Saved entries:
^^^^^^^^

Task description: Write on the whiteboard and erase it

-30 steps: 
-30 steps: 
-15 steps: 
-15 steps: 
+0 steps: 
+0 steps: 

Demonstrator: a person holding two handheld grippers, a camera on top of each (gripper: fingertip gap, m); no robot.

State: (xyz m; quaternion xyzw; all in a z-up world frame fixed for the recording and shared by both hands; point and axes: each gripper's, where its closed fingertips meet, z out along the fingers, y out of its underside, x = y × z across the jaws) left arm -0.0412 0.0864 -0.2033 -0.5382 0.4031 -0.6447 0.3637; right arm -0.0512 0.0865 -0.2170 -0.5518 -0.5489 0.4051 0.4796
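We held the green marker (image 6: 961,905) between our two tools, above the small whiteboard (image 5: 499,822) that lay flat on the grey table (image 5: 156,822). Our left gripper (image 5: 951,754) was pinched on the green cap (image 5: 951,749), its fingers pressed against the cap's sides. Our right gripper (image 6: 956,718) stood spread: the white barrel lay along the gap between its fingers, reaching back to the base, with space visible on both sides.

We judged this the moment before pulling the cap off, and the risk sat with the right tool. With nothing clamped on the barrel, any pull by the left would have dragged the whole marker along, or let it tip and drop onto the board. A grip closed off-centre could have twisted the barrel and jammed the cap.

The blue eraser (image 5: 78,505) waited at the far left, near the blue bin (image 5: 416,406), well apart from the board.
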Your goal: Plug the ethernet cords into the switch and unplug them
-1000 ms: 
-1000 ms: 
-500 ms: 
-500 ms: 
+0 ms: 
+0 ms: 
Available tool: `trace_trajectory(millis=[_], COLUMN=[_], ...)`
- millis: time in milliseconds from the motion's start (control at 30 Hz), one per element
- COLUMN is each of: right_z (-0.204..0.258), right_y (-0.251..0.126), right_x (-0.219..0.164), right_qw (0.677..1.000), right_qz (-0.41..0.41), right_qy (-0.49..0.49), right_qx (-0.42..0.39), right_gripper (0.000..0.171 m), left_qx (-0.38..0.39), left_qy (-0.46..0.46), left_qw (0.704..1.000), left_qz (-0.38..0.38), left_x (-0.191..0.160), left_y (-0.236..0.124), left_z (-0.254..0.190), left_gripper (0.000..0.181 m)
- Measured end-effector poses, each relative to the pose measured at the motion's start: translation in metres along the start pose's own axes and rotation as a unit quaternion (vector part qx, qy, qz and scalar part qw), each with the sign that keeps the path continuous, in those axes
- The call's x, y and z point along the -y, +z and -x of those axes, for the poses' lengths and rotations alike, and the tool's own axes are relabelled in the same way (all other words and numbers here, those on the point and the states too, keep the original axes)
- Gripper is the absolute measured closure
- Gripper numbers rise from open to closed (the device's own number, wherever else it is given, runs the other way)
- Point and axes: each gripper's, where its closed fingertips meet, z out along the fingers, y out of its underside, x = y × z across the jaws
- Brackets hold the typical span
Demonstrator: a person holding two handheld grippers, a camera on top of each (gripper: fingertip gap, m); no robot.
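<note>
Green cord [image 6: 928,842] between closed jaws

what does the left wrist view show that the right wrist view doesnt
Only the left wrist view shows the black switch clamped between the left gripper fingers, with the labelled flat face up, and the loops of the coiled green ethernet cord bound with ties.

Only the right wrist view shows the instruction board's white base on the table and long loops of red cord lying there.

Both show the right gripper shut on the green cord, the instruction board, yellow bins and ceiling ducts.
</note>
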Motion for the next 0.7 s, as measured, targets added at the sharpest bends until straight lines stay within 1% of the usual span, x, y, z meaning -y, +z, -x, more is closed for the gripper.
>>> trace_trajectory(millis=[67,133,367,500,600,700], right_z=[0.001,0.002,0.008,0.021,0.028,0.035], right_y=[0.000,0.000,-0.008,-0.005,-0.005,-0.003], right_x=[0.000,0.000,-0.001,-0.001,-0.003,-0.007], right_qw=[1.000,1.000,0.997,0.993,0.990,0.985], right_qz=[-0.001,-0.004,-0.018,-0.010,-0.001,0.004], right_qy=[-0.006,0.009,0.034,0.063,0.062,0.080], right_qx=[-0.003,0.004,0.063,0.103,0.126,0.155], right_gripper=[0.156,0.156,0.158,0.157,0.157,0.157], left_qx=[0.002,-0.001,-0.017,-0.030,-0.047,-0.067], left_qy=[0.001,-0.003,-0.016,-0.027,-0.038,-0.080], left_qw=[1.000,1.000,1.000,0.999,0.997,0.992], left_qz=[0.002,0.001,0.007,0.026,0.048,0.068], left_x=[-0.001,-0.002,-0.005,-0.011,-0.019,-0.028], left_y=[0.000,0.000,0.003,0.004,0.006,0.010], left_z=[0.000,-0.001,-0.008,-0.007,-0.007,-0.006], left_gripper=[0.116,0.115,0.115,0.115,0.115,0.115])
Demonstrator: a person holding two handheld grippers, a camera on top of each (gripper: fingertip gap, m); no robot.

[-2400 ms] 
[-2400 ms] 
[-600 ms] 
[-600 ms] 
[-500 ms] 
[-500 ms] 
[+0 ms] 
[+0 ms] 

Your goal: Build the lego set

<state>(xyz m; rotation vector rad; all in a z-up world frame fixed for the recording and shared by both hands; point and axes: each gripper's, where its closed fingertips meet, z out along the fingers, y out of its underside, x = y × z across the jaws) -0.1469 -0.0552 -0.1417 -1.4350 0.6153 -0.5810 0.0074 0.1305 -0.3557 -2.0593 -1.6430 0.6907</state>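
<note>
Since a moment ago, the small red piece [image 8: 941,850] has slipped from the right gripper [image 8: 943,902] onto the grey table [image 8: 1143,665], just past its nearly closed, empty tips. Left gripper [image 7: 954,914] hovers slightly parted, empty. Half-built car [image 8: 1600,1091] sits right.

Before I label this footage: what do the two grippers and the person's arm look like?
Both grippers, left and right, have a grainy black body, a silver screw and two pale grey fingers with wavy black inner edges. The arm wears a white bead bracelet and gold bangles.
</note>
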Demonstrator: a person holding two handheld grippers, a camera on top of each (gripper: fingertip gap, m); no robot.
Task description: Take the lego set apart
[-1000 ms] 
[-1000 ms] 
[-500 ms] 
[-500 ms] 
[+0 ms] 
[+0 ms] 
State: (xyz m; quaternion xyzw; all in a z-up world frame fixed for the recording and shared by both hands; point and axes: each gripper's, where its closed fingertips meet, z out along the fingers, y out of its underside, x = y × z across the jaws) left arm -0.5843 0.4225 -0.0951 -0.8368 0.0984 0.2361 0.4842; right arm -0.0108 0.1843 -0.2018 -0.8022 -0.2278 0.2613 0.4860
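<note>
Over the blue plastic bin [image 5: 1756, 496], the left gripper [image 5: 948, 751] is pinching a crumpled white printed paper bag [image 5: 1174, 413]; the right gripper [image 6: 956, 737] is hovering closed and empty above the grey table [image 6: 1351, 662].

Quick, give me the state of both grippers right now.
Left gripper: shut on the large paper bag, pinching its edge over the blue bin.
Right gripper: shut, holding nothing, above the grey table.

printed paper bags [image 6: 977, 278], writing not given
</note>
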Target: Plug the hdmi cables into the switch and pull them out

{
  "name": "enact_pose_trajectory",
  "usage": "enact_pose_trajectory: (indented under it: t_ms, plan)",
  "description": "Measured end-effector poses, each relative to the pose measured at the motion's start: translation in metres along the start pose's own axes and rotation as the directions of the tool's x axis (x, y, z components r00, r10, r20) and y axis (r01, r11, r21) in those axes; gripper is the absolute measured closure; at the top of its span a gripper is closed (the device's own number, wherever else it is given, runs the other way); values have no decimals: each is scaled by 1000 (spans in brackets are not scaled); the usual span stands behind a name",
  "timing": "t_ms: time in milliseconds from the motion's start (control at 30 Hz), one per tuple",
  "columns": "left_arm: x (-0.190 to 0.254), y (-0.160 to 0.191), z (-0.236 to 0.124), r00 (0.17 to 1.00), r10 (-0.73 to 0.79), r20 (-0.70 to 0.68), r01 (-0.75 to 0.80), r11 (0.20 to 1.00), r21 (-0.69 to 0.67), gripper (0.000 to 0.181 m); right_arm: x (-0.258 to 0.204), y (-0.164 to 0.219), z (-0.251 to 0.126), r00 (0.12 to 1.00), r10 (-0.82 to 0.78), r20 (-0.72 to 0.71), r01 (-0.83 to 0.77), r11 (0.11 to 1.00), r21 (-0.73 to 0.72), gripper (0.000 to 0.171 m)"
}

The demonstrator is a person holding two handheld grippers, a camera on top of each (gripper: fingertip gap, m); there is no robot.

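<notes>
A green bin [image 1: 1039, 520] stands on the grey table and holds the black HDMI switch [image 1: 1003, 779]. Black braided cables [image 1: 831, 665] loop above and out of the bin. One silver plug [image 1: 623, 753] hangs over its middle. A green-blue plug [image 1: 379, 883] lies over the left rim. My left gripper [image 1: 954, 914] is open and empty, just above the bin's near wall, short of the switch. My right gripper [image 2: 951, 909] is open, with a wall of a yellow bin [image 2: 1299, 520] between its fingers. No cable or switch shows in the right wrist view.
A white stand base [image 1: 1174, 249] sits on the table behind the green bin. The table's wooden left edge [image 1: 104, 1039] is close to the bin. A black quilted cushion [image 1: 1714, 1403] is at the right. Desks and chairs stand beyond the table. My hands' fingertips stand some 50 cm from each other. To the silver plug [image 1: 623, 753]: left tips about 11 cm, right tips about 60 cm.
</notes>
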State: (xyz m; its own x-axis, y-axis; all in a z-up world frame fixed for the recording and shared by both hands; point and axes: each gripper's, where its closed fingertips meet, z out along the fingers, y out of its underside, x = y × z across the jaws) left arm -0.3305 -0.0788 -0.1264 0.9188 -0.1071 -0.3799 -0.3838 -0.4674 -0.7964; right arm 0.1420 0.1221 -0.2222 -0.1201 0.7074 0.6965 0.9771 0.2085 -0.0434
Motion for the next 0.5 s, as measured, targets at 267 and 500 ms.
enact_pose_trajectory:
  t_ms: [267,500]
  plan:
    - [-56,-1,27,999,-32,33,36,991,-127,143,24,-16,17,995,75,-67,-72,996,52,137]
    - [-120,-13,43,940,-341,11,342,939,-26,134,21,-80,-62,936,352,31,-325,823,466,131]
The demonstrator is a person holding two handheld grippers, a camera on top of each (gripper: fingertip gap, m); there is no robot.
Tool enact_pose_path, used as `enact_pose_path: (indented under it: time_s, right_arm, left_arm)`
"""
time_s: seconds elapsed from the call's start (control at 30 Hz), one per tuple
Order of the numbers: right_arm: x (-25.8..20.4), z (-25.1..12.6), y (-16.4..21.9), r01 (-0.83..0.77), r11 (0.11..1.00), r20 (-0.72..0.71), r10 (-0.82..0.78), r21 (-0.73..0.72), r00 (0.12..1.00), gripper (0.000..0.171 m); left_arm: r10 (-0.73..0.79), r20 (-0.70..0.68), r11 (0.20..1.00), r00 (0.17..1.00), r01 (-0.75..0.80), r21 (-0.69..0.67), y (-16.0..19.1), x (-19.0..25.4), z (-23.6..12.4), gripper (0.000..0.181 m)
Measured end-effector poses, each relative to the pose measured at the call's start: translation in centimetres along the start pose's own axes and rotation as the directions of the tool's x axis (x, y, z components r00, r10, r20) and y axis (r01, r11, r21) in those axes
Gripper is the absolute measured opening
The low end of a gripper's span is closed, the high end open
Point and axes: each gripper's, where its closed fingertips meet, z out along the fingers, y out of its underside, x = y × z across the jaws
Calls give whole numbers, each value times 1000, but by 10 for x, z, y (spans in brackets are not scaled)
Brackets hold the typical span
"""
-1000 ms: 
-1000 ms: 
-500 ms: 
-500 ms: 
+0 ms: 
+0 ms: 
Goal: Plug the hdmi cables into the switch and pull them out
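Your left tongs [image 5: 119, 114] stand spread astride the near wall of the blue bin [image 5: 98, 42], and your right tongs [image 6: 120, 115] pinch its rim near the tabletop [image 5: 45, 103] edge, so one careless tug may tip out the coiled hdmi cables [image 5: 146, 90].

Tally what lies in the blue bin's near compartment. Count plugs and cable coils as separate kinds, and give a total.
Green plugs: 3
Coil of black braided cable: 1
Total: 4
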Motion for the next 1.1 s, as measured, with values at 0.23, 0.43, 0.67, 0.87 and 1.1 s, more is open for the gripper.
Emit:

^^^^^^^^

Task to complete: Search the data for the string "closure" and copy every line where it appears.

Written solution:
- Gripper is the absolute measured closure
  "description": "Measured end-effector poses, each relative to the pose measured at the motion's start: translation in metres along the start pose's own axes and rotation as the directions of the tool's x axis (x, y, z components r00, r10, r20) and y axis (r01, r11, r21) in those axes; gripper is the absolute measured closure; at the top of its span a gripper is closed (the device's own number, wherever else it is given, runs the other way); values have no decimals: each is scaled by 1000 (spans in brackets are not scaled); the usual span stands behind a name",

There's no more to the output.